One in-house counsel at a major international corporate says that the practice still retains a stigma for legal advisers.

"We are seeing some firms attempting it and it is something we are resisting. Fortunately, we have the clout. In the event of a claim, we expect the advisers to carry the can."

Yet he admits he would be surprised if the practice was not "preva-lent in the next five to 10 years".

Shell general counsel Richard Wiseman takes a more flexible stance. "It is not unreasonable for solicitors to want to limit their liability – all the other professional services do it. It also should reduce costs as firms' insurance arrangements will take their liability into account," he reasons.

"But realistically if a firm wants to cap its liability at £50m then it will not get instructed on a £5bn transaction. There must be an element of proportionality."

Parallels can be drawn with firms switching to limited liability status, with Herbert Smith in January committing to a limited liability partnership (LLP) conversion.

What was once perceived as a revolutionary step is now rapidly becoming the norm.
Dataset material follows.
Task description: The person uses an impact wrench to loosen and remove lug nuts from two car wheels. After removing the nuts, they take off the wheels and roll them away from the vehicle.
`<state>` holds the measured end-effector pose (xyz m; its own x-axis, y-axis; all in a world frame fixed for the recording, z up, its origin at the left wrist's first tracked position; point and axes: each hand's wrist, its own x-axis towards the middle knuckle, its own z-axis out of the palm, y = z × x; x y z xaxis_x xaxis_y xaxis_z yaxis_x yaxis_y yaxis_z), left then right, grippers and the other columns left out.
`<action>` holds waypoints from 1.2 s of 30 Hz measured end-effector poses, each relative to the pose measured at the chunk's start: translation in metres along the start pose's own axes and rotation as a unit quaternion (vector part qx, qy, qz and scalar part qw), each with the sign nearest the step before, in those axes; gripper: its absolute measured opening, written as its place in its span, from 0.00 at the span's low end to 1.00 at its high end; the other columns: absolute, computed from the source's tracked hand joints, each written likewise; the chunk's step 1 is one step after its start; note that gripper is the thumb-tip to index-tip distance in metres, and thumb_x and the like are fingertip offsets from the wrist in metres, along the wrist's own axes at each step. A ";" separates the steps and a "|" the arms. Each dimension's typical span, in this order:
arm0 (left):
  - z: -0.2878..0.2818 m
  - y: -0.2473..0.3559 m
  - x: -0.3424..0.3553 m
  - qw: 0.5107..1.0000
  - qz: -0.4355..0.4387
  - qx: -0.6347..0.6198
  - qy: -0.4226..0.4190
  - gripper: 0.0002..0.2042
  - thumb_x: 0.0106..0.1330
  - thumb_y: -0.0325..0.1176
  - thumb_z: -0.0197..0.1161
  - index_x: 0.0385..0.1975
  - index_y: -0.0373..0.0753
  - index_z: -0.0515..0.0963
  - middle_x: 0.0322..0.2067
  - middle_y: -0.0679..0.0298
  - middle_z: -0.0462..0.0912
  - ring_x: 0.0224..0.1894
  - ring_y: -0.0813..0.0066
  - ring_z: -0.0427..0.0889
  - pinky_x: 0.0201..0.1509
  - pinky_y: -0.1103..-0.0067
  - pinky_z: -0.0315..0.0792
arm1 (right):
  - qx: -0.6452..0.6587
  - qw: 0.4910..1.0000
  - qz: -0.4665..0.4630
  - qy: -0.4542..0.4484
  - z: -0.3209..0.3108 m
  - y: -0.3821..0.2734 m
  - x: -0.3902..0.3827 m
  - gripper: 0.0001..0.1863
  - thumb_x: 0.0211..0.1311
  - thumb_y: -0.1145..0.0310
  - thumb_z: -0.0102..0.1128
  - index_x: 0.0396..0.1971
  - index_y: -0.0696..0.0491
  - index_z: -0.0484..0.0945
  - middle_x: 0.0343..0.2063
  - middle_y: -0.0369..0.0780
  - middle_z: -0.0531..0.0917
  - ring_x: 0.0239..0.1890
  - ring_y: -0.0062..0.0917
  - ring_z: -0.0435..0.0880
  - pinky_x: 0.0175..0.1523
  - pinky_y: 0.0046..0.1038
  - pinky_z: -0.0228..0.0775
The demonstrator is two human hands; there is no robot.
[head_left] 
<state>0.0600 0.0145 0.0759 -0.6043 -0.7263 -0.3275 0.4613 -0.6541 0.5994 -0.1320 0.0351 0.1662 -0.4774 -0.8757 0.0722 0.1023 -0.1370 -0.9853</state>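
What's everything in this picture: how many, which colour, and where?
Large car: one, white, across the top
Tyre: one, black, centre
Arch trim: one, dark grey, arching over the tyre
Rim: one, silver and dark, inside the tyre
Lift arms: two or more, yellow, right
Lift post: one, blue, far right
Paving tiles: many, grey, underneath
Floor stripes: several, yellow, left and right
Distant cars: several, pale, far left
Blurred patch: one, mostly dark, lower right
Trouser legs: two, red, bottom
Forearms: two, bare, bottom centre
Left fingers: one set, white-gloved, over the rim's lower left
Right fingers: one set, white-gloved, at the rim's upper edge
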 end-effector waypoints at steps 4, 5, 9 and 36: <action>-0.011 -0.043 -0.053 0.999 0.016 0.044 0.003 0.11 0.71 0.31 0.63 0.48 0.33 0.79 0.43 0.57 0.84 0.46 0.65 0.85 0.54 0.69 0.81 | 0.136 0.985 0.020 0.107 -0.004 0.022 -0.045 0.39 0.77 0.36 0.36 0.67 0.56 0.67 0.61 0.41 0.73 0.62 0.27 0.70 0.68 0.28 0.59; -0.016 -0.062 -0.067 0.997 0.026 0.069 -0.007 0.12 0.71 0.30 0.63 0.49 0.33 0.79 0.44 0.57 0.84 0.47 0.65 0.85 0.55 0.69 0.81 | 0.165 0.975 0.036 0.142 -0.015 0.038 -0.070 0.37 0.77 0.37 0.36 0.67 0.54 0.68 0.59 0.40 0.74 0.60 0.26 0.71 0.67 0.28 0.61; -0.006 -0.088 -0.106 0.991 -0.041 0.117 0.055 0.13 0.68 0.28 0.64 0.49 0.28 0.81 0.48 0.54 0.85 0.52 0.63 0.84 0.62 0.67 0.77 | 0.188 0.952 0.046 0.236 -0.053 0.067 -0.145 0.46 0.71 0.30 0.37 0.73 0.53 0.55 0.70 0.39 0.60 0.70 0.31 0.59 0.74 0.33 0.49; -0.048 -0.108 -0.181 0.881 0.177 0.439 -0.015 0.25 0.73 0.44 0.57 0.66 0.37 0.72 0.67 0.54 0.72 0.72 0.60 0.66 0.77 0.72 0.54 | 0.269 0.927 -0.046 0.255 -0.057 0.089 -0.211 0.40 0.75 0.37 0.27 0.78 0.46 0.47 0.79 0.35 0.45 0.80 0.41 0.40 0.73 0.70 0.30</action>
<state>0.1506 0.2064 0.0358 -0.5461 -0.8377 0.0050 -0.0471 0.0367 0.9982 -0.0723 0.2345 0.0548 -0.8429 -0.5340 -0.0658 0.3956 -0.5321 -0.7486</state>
"Everybody is jumping on the LLP bandwagon, which was initially a big step," says one A&O partner. "But, of course, that does not save bankrupting the firm."

Yet capping liability takes sensible risk management into a new realm, raising far more fundamental ethical issues. A client instructing a major LLP law firms still has the cushion of hundreds of millions of pounds of insurance cover and millions more in partners' capital. In short, a firm is still putting a lot on the line when it puts its name to a legal document – capping could see firms accept only a tiny fraction of that risk.

Such concerns will become more pressing if, as many suggest, it is only a matter of time before capping on mainstream commercial deals becomes a familiar part of the legal landscape.

Notably, two of the UK's leading national firms have not so much grasped the nettle as fully embraced it.

Last year Eversheds took the pioneering step of introducing liability caps in its standard terms of engagement on particular types of deal – a move later mirrored by the legacy Pinsents.

"It has had no impact on our client relationships," maintains managing partner David Gray. "We are looking at ourselves as a business, not as a law firm. It is no more than common sense and good business practice – and most clients accept that."

While the City's top tier has yet to adopt such an approach, UK legal advisers are uniformly taking a more active approach to risk management.

As Linklaters general counsel Raymond Cohen comments: "Liability caps are not really practical with our client base [but] the firm has put more emphasis on risk management. If we saw a firm wiped out by a significant claim, that might make the market reassess its position."

As ever, some traditionalists need convincing.

However, a willingness to gamble the firm's future in the interest of client relations increasingly seems to be a minority view.

And with Hammonds still facing a potential £180m negligence claim from the Football League relating to the collapse of ITV Digital in 2002, that extra spur of motivation for City firms hesitant to confront the issue directly could come at any minute.

As Eversheds' Gray adds: "A lot of firms are following our example. They do not like to be leaders [but] risk management has become key for law firms."

"There is undeniably a growing momentum," agrees Reynolds Porter Chamberlain professional liability specialist Nick Bird.

"The key is to identify which areas can be capped from a commercial point of view. Banking is an obvious area to target – and anywhere involving significant figures – but that is where there are the most problems commercially."

The question remains whether London's top firms will follow. Since these are the practices that have brands sold on quality – quality which demands a premium – it will initially be a tough sell for major clients.

But the signs are that they will sooner or later try.

As one magic circle partner comments: "A couple of major claims could change everything. If it becomes market practice we would be delighted."

A sea-change in firms' attitudes to risk has already taken place. Even for those that support such tactics, it seems troubling that such a shift has become apparently inevitable with so little debate.